## DESCRIPTION OF THE TASK
Using the data beneath this instruction, retype only the lines from the one that contains "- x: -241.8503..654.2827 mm" down to the one that contains "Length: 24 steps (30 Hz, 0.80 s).", both included, exactly as they appear.

## Stored items
----------
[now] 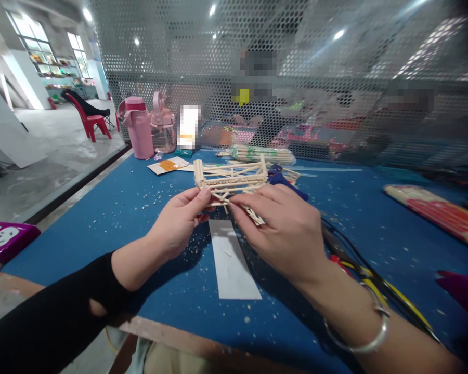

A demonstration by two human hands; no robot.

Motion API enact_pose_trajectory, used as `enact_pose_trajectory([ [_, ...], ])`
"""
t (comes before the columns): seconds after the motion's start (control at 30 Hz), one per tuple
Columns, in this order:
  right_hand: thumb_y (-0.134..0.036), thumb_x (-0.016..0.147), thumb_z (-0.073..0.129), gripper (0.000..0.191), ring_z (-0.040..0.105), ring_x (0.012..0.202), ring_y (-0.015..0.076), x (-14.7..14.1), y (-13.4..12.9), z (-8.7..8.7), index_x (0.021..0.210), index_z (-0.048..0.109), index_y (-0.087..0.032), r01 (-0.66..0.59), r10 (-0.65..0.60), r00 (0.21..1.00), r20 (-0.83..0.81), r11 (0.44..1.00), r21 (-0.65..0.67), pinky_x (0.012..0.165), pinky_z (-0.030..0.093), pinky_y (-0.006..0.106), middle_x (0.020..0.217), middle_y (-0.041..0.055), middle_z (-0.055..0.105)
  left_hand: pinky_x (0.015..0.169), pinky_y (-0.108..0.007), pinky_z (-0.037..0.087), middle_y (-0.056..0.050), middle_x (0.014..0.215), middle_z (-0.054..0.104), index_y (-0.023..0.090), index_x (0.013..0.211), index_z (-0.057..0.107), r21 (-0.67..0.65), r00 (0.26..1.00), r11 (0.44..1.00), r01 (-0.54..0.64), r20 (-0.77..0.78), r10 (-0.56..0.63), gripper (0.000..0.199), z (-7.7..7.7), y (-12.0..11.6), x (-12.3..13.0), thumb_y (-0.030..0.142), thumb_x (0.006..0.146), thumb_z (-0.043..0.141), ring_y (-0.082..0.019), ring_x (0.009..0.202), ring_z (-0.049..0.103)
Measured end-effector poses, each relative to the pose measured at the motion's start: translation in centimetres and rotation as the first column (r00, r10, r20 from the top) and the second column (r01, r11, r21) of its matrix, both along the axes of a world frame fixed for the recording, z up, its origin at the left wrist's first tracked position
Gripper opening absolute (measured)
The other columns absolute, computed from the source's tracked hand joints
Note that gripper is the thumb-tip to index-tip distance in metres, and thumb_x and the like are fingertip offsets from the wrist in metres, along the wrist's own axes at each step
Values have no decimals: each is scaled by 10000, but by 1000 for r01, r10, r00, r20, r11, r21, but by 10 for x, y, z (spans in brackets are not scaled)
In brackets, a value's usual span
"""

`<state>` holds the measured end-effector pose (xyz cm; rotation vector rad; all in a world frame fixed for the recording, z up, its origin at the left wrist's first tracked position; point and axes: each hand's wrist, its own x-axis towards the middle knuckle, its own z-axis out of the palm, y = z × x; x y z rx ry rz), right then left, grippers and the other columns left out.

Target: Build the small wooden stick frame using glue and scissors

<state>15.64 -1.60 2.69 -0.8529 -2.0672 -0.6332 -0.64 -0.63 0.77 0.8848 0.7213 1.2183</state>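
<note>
A small frame built of thin wooden sticks (234, 180) is held just above the blue tabletop. My left hand (181, 218) grips its left lower corner between thumb and fingers. At the frame's lower edge, my right hand (283, 223) has thumb and forefinger closed in a pinch on a thin stick (226, 208), whose far end is hard to see. More sticks (255, 215) show beneath my right fingers. A white strip (234, 259) lies flat on the table below both hands. Just behind my right hand is a dark blue object (286, 182), partly hidden.
Bundled sticks in clear wrap (263, 154) lie by the perforated metal screen (179, 57). A pink flask (139, 132) and a clear bottle (164, 130) stand back left. Yellow-handled pliers (398, 301) and a cable lie right; a red-and-cream packet (432, 208) lies farther out.
</note>
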Motion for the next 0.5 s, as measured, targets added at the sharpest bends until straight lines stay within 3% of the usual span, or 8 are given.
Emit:
enact_pose_trajectory([
  [0.3,-179,844,538,168,566,646,183,1,-2,0,813,701,-155,6,-5,1000,23,1000,-29,614,428,323,684,54,666,670,-225,396,-18,833,697,191,827,705,18,999,1000,-19,-45,20,166,-2,-1,2,340,851,635,-103,714,544],
  [0.5,-118,841,543,144,618,690,162,7,-4,-1,928,644,-172,-67,65,990,-125,998,-7,661,488,300,771,43,692,653,-227,400,-25,835,668,177,799,691,66,985,995,-78,-149,87,236,-4,-1,0,411,809,661,-118,746,534],
])
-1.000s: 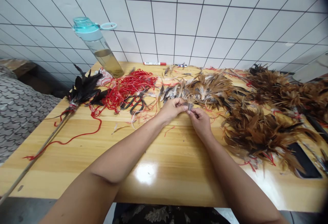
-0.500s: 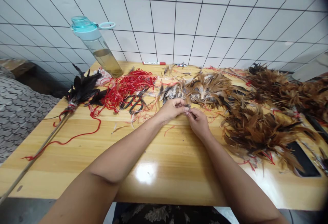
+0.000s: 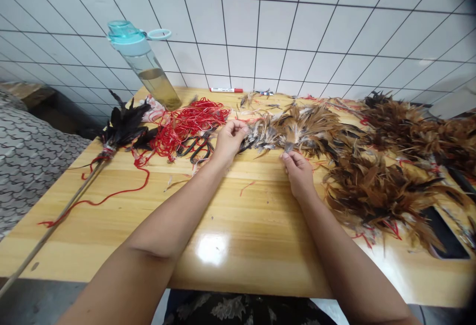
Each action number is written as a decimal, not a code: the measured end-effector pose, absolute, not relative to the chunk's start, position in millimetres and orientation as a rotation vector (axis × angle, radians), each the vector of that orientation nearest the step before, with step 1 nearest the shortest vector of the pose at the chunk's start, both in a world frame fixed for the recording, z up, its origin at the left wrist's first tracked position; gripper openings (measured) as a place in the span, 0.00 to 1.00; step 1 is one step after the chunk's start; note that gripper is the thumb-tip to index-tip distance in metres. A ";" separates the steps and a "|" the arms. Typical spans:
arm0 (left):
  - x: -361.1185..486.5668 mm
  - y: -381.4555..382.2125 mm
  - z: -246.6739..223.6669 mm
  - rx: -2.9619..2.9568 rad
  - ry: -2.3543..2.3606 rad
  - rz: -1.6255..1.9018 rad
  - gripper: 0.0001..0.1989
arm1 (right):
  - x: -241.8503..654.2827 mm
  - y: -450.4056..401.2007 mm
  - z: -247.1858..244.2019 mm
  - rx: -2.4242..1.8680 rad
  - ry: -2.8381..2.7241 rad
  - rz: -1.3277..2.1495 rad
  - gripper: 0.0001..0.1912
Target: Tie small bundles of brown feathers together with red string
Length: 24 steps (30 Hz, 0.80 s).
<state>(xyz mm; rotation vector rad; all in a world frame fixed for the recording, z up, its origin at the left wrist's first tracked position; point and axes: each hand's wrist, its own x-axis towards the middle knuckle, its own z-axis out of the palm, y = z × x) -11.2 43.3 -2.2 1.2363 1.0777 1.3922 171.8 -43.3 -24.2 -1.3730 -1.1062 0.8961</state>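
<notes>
"Brown cock feathers [image 3: 293, 129] lay in a loose bunch on the wooden table [image 3: 245, 226], and the hands had just parted from their close pinch, hadn't they?"

"They had. The left hand [image 3: 230, 141] had moved out past the bunch's left end, beside the black-handled scissors [image 3: 195, 149], and the right hand [image 3: 299, 173] had dropped back toward the near side of the bunch."

"Was either one gripping anything?"

"The left fingers [image 3: 238, 129] were curled together, but I couldn't tell whether they held a feather. The right thumb and forefinger [image 3: 284, 156] had closed to a pinch just under a pale quill tip [image 3: 288, 147]; touching or not, I couldn't tell."

"And how did the bunch lie?"

"Its long axis ran left to right across the table, with the feather tips fanning toward the tiled wall [image 3: 260, 27]. That one quill pointed down at the right hand. The tangled red thread [image 3: 189, 121] lay further left."
</notes>
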 end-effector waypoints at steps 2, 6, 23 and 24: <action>-11.7 40.6 -3.1 1.499 1.144 1.222 0.06 | 172.2 -42.3 -24.6 -1.336 -1.006 0.937 0.14; -10.4 32.3 -2.1 1.965 1.226 0.853 0.09 | 171.6 -42.2 -23.2 -1.309 -0.937 0.983 0.16; 4.3 17.1 -7.9 2.477 1.343 0.511 0.08 | 173.1 -42.1 -30.4 -1.376 -1.078 0.872 0.15; 3.7 18.3 -7.9 2.458 1.310 0.555 0.07 | 172.9 -42.0 -30.3 -1.380 -1.082 0.869 0.15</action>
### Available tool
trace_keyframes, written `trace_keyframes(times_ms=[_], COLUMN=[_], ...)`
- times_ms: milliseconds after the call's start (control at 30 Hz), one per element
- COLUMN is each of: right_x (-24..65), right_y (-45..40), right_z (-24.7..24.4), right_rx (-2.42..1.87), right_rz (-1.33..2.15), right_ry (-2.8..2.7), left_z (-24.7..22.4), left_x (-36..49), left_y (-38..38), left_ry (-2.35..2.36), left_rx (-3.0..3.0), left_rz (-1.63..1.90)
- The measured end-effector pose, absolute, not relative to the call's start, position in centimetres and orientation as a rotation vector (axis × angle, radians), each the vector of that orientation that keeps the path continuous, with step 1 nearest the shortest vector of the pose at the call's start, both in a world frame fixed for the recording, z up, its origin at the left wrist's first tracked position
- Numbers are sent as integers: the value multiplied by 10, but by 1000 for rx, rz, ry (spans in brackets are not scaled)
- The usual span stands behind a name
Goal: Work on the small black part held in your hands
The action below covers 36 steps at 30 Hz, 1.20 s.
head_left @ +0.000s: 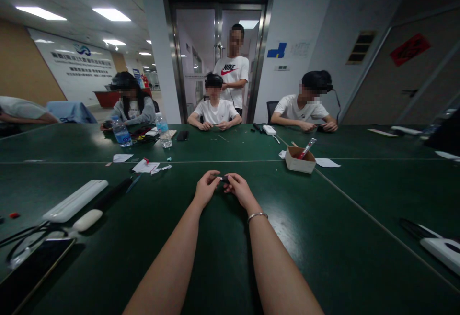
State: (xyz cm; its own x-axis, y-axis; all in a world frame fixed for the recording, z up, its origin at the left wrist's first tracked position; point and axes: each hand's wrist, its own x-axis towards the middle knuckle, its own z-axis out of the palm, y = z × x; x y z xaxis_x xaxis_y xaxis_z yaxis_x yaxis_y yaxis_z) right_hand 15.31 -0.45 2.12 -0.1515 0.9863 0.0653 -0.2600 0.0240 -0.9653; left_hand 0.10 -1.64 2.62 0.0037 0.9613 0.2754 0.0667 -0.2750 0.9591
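Observation:
Over the green table [223,267], my two hands meet around a small black stick-like object [224,179] with a light, metallic-looking left end. It could be a USB stick, but it is too small to be sure. My left hand [206,189] pinches the light end between thumb and fingers. The black end sits in the closed fingers of my right hand [241,191], whose wrist wears a silver bracelet [258,216]. Part of the object is hidden by the fingertips.
Left lie a white power strip [77,201], a phone [36,269], cables and a white mouse-like piece [88,220]. Paper scraps [145,166] and two water bottles [163,130] stand beyond. A small cardboard box [301,163] is ahead right. Several people sit or stand across the table.

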Motion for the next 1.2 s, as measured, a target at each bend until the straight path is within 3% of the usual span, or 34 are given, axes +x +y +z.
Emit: trace_keyframes(times_ms=[1200], right_x=[153], right_y=[-4], right_z=[20], right_rx=[-897], right_rz=[1414], right_ry=[-1146], left_z=[25], left_x=[4], left_y=[-14], left_ry=[1245], left_rx=[1454], left_rz=[1352])
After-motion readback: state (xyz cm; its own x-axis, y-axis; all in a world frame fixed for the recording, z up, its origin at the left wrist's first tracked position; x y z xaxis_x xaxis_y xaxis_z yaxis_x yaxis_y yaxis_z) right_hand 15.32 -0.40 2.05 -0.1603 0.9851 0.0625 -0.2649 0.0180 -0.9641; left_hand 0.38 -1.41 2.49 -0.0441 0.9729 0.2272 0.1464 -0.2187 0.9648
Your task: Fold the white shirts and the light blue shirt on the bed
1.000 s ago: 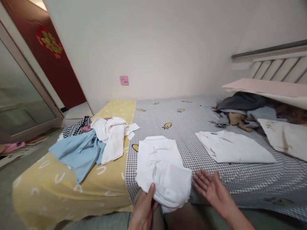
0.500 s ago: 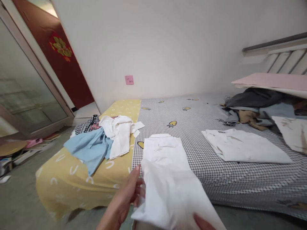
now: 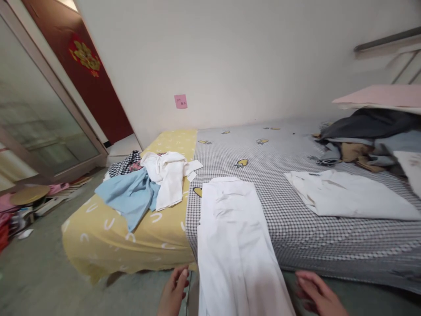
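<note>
A white shirt (image 3: 237, 250) lies lengthwise before me, its collar end on the checked bedspread and its lower part hanging over the bed's front edge toward me. Its sides are folded in, making a long narrow strip with a few wrinkles near the top. Just left of the shirt's lower part is my left hand (image 3: 175, 291), fingers loosely bent and nothing in them. On the opposite side, my right hand (image 3: 318, 293) hovers a little away from the cloth, its fingers also loosely curved and holding nothing. The shirt's bottom end runs out of view.
A light blue garment (image 3: 130, 193) and a white garment (image 3: 169, 177) lie heaped on the yellow sheet (image 3: 108, 245) at left. Right of the shirt rests a folded white garment (image 3: 348, 195). Dark clothes (image 3: 368, 127) are piled under a pink sheet-like item (image 3: 381, 95).
My left hand has let go of the shirt and moved down beside it. My right hand has come off the cloth to the right. The shirt's lower part now lies flatter and straighter.
</note>
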Motion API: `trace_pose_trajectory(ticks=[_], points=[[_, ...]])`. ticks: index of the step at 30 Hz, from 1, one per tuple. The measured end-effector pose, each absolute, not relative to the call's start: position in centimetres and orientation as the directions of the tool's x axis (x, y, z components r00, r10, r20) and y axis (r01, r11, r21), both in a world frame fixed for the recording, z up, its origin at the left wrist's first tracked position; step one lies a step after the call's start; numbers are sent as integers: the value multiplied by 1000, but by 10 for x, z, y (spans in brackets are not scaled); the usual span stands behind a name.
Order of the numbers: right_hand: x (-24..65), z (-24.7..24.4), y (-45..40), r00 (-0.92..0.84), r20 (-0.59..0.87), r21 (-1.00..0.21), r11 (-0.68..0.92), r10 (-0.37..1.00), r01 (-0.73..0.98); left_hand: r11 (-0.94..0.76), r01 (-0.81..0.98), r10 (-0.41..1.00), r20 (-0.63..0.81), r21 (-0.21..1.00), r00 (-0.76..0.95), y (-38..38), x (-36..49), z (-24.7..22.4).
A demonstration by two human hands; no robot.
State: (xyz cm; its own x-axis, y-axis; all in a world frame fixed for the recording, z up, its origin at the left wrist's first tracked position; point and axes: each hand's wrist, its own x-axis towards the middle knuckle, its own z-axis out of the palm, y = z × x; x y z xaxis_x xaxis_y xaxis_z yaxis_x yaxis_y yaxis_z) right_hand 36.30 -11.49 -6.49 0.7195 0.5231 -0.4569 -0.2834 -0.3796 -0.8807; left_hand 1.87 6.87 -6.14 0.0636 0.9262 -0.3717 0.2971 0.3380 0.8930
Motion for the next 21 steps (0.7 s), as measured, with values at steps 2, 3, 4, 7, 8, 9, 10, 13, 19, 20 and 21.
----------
## YOUR SOLUTION
  - x: -241.8503..654.2827 mm
  - y: -450.4056..401.2007 mm
  - z: -247.1858..244.2019 mm
  - rx: -2.4242..1.8680 rad
  - ry: -2.8381..2.7241 rad
  - rz: -1.3277..2.1495 rad
  - gripper: 0.0001..0.1912
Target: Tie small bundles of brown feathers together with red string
Length: 24 steps (30 Hz, 0.80 s).

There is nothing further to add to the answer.